**Task brief:** Copy exactly, please, the line that has "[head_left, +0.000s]" in it along with every line after it to the end of the listing.

*** Dataset extract Section Begins ***

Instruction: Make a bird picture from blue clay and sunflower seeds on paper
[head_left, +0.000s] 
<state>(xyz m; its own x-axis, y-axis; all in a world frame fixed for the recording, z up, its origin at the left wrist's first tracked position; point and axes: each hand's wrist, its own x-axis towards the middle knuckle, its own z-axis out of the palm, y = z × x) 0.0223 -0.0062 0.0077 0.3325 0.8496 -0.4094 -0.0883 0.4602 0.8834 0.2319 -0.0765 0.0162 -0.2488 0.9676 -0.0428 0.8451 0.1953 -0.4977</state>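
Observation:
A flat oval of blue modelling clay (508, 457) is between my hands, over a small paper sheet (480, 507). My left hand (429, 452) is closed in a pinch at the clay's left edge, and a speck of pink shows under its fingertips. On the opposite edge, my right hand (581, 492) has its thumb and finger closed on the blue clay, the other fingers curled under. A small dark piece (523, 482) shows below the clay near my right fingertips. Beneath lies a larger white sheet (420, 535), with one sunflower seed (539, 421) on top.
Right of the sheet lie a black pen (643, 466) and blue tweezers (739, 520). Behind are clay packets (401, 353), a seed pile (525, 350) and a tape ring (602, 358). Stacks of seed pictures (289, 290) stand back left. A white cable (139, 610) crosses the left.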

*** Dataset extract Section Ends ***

**Answer to this exercise:**
[head_left, +0.000s] 
<state>(xyz m; its own x-axis, y-axis; all in a world frame fixed for the recording, z up, its origin at the left wrist's first tracked position; point and axes: each hand's wrist, its own x-axis towards the middle knuckle, its own z-axis out of the palm, y = z × x) 0.0223 -0.0062 0.0077 0.3325 0.8496 -0.4094 -0.0883 0.4602 0.8834 0.2319 -0.0765 0.0162 -0.2488 0.9676 -0.0428 0.8451 0.1953 -0.4977</state>
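Observation:
A flat oval of blue modelling clay (508, 457) is between my hands, over a small paper sheet (480, 507). My left hand (429, 452) is closed in a pinch at the clay's left edge, and a speck of pink shows under its fingertips. On the opposite edge, my right hand (581, 492) has its thumb and finger closed on the blue clay, the other fingers curled under. A small dark piece (523, 482) shows below the clay near my right fingertips. Beneath lies a larger white sheet (420, 535), with one sunflower seed (539, 421) on top.
Right of the sheet lie a black pen (643, 466) and blue tweezers (739, 520). Behind are clay packets (401, 353), a seed pile (525, 350) and a tape ring (602, 358). Stacks of seed pictures (289, 290) stand back left. A white cable (139, 610) crosses the left.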

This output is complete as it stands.